Il cambiamento si verificò a partire dal 2011 quando la Cina varò la politica cosiddetta di Go West con la quale fornì incentivi a chi produceva nei territori interni della Cina. Un anno prima era stato realizzato un collegamento fra Shenzhen e Chongqing, città dove si concentrano parecchie fabbriche cinesi, che ha consentito di far arrivare componenti importate dal Sud Est asiatico che servivano per completare l’assemblaggio che Foxconn, Hewlett-Packard e altri realizzavano per completare la produzione di computer Apple e stampanti. Si pensò all’inizio di esportare tali componenti attraverso il fiume Yangtze, ma il traffico era alquanto congestionato. Sicché HP ha spinto le compagnie ferroviarie di Germania, Polonia, Russia, Bielorussia, Kazakistan e Cina a cooperare per trovare una soluzione capace di collegare direttamente la città cinese di partenza con quella tedesca di destinazione. Le compagnie tedesche e cinesi, quindi Deutsche Bahn e la China Railways corporation, hanno agito da capofila del progetto, e i governi hanno deciso le policy necessarie a facilitare il passaggio dei treni nei diversi confini, col risultato che i container con la componentistica tedesca hanno iniziato a viaggiare assai più facilmente e velocemente in direzione Cina. Si è trattato, spiega l’articolo, di “una risposta commerciale all’esigenza specifica di settori leader nella catena globale del valore, ossia il settore automobilistico e quello elettronico”. E’ stato un successo perché ha più che dimezzato i tempi di percorrenza, dai 36-40 giorni necessari al trasporto marittimo da Shangai a Rotterdam, a 16 giorni, e per giunta potendo essere più sicuri che la merce arrivi a destinazione nel giorno stabilito.

L’esperienza funzionò in qualche modo come apripista. Fra il 2011 e il 2015 sono state sperimentate nuove rotte ferroviarie fra la Cina e l’Europa, molte delle quali attraversano il Kazakistan, che insieme all’Azerbaijan, sta lavorando molto per qualificarsi come hub di collegamento fra la Cina e l’Eurasia.

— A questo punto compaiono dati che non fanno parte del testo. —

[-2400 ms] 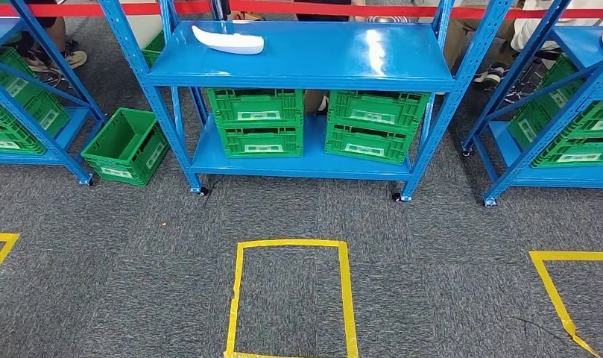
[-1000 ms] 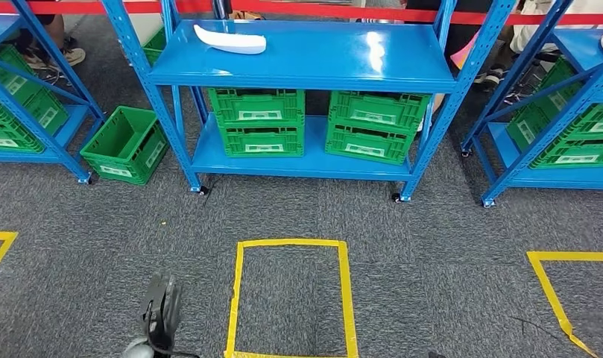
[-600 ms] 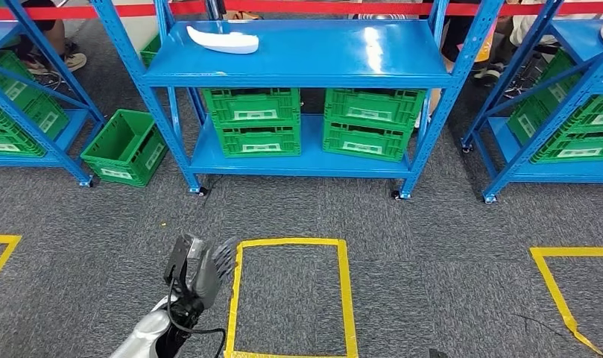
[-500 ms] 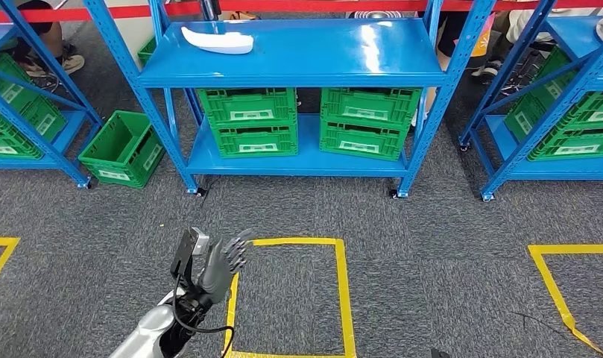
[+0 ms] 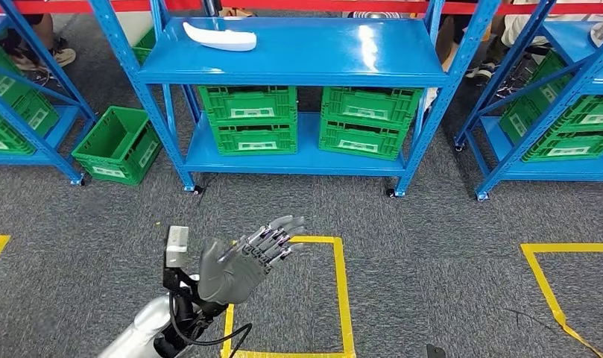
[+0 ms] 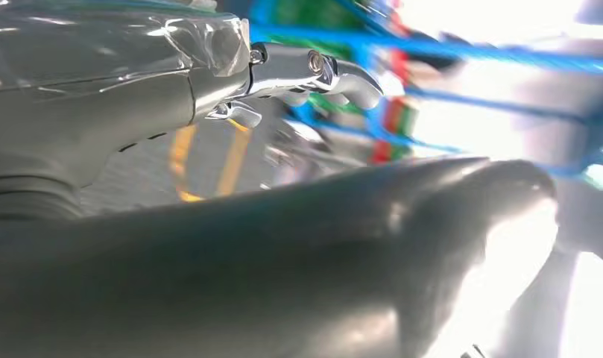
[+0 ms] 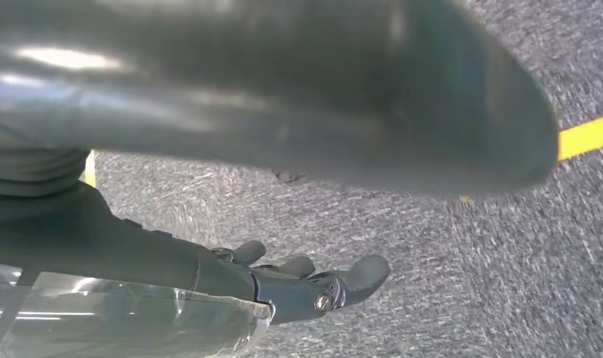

Da un punto di vista squisitamente economico è interessante osservare che questi “esercizi di scoperta di mercato”, come li definisce opportunamente l’autore hanno visto la Deutsche Bahn in prima linea, per evidenti ragioni di convenienza, anche in joint venture con la sua omologa russa, mentre dal lato cinese è intervenuto direttamente il governo o in alcuni casi tramite compagnie locali. Questa fioritura di iniziative è proseguita anche dopo il 2015 quando sono state inaugurate nuove tratte di successo. Nell’aprile 2016 è stato messo sui binari il primo treno che in 15 giorni di viaggio unisce la Cina alla Francia, da Wuhan a Lione. Alla fine del 2017 esistevano collegamenti terresti fra 35 città cinesi e 34 città europee. Alcuni di questi sono stati viaggi prova, test, potremmo dire. Altri si sono trasformati in linee stabili. Il collegamento Duisburg-Chongqing-Duisburg, dal 2018, si svolge con un programma giornaliero.

Se guardiamo i dati aggregati, possiamo avere un’idea dell’importanza relativa di questo sviluppo nell’insieme delle relazioni commerciali fra Cina ed Europa. Dal 2011 al dicembre 2017 il numero di viaggi che hanno sfruttato i collegamenti terrestri è arrivato a quota 6.235, la metà dei quali è avvenuta nel 2017. Si tratta quindi di un fenomeno economico in piena espansione. Complessivamente si tratta di una quota di traffico piccola paragonata a quella che passa per mare. Per dare un’idea, nel 2016 dal Kazakistan sono passati 42.000 container. Erano 2.000 nel 2011. Ma gli stessi container potrebbero essere contenuti su quattro navi mercantili che passino attraverso il Canale di Suez. “Tuttavia – conclude l’autore – i collegamenti ferroviari sembrano essere ormai stabilizzati con potenziali miglioramenti dei servizi e implicazioni per le catene del valore attraverso l’Eurasia”. Il commercio costruisce i ponti, si diceva una volta. Molto più degli eserciti.